Sie bemühen sich um eine Reform des Rechts der Ersatzfreiheitsstrafen. Sie wollen vor allem den kurzfristigen Freiheitsentzug zurückdrängen. Das ist Ihr gutes Recht. Mag auch sein, daß Sie das positive Recht völlig ausschöpfen, bis die von Ihnen gewünschten Reformmaßnahmen geltendes Recht sind.Unzulässig ist es aber, daß Sie Ihre verfassungsrechtlichen Vorbehaltsrechte benutzen, um das geltende Recht zu unterlaufen. Rechtsanwendung und Rechtspolitik sind strikt zu trennen.
Letztlich ist Ihre Begnadigungspraxis auch ein Verstoß gegen den Gleichheitsgrundsatz.Wir reden hier von den kleinen Leuten mit dem kleinen Geldbeutel, die ja gerade unter den Schwarzfahrern reichlich vorhanden sind. Einige Straftäter legen sich krumm, nehmen eine Einschränkung ihrer Lebensführung in Kauf und zahlen die Geldstrafe. Andere, die wegen derselben Delikte verurteilt werden und
nicht zahlen, werden durch die regelhafte Begnadigung wegen der Ersatzfreiheitsstrafe belohnt. Sehen die, die gezahlt haben, das eigentlich als höhere Gerechtigkeit an wie Sie, Frau Senatorin, oder schlicht als Ungerechtigkeit? Frau Senatorin, Sie gelten als beratungsresistent.

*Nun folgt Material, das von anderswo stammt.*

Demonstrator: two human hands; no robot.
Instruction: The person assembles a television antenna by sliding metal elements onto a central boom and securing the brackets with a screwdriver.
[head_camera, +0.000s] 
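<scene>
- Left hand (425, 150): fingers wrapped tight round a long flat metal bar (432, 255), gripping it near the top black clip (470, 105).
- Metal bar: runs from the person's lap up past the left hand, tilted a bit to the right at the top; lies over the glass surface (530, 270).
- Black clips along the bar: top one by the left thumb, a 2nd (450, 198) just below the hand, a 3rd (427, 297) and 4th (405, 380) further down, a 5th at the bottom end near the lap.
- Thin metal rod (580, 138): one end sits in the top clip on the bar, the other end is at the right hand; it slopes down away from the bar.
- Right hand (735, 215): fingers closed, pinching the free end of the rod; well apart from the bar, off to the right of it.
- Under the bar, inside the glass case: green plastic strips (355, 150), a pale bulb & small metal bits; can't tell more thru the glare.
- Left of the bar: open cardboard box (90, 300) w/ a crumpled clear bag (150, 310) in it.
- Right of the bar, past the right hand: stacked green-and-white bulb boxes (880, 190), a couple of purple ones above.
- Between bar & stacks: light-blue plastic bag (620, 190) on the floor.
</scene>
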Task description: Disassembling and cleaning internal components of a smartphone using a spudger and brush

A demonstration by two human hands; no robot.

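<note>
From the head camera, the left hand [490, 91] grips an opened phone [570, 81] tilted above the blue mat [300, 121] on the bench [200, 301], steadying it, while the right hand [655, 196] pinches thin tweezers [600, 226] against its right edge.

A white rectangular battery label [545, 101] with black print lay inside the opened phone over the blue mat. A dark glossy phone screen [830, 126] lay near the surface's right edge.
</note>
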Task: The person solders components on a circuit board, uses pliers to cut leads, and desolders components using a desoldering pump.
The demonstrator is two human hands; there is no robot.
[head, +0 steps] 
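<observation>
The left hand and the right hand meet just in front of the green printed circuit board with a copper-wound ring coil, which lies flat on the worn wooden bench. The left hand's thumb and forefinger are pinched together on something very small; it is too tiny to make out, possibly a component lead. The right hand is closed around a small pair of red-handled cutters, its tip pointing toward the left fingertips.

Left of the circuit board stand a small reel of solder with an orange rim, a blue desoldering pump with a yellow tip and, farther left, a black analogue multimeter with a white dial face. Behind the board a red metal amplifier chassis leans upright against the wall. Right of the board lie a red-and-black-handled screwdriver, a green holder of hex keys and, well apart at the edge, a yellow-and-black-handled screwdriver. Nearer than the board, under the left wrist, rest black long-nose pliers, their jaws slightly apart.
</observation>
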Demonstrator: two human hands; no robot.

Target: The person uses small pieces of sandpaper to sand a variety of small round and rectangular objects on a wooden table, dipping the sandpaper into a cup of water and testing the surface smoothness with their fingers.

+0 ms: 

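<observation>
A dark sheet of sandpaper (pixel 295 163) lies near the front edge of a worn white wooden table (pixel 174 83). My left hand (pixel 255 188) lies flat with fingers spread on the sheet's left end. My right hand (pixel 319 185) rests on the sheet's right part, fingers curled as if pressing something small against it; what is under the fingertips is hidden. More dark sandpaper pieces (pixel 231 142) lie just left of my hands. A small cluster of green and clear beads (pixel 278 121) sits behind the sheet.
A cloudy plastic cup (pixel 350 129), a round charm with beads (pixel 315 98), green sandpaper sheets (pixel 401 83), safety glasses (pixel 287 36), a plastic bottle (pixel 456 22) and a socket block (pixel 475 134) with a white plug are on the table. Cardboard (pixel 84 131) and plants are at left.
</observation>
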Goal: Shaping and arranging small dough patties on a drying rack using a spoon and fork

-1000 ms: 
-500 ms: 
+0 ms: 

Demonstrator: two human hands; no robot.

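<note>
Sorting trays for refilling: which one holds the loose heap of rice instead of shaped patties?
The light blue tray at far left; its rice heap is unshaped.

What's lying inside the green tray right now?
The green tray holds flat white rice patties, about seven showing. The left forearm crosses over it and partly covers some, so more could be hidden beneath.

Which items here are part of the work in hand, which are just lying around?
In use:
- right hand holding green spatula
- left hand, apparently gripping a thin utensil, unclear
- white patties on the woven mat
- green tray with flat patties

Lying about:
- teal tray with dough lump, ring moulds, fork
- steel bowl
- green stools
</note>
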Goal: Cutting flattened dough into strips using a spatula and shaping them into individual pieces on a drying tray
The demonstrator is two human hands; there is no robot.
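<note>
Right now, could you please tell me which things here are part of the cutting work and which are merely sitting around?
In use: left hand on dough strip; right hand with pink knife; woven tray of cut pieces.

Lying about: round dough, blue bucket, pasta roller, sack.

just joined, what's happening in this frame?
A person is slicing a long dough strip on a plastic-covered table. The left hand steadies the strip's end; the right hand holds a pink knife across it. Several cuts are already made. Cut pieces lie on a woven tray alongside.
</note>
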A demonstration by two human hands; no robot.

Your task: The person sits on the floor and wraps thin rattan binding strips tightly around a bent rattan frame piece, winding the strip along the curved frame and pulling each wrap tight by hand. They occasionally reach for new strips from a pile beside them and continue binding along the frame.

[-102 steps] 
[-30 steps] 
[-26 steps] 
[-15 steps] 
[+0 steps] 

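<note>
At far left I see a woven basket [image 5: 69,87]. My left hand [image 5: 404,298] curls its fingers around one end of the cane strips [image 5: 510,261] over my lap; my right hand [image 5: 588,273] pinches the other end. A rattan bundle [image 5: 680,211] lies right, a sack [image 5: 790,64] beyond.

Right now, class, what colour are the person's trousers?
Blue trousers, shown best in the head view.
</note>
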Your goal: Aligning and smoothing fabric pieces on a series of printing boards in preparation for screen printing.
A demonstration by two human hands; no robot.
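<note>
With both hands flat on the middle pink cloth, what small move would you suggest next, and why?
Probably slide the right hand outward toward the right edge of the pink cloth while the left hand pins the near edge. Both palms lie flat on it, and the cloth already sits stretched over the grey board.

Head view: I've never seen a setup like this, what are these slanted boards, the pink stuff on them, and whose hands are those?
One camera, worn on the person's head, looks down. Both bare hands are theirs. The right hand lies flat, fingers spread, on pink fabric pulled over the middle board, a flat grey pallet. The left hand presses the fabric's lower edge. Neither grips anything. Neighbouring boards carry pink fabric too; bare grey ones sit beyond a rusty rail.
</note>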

Wir haben über diese Sache seit beinahe zwei Jahren gesprochen. Sie bewegen sich nicht. Das ist nicht gut. Das Gnadenrecht hängt gewissermaßen über der Alltagsrechtsprechung.Wir brauchen es, weil auch Gesetze und Rechtsprechung menschlich fehlsam sein können. Dieses vornehme Recht der Exekutive ge- oder besser mißbrauchen Sie massenweise und entwerten es damit.Im Interesse der rechtsstaatlichen Gewaltenteilung fordere ich Sie auf, zu einer klugen und angemessenen Gnadenpraxis zurückzukehren. – Danke sehr.
Frau Präsidentin, meine Damen und Herren! Frau Senatorin und auch Herr Klooß, Sie fragen uns nach den Gründen, warum wir – in der Tat sehr beharrlich – an diesem Thema dranbleiben. Natürlich wissen wir, daß wir kein parlamentarisches Kontrollrecht hinsichtlich Ihrer Gnadenentscheidungen haben. Aber wir als die erste Gewalt haben sehr wohl die Aufgabe, zu schauen, ob eine andere Gewalt ihre Grenzen überschreitet und damit die Verfassung verformt. Das zu sagen war unser erstes Anliegen.
Ein zweiter Grund. Wir sprechen ja nicht nur mit Ihnen und den anderen Fraktionen, sondern auch mit Richtern und Staatsanwälten, und da hört man manches ganz anders, als Sie es hier dargestellt haben. Daß Sie das nicht sehen und nicht wissen wollen, zeigt, daß Sie unangemessen und auftrumpfend gegenüber diesen Menschen, nämlich den Richtern und Staatsanwälten, auftreten. Unangemessen gehen Sie auch mit den anderen Gewalten, den nachgeordneten Organen und auch den Einzelinstitutionen um. Das gilt für die Mißachtung des Budgetrechts Ihrer Deputation, das gilt für Ihr Agieren bei der Berufung der Generalstaatsanwältin ebenso wie für Ihren unwürdigen, öffentlichen Umgang mit dem verdienten ehemaligen Generalstaatsanwalt.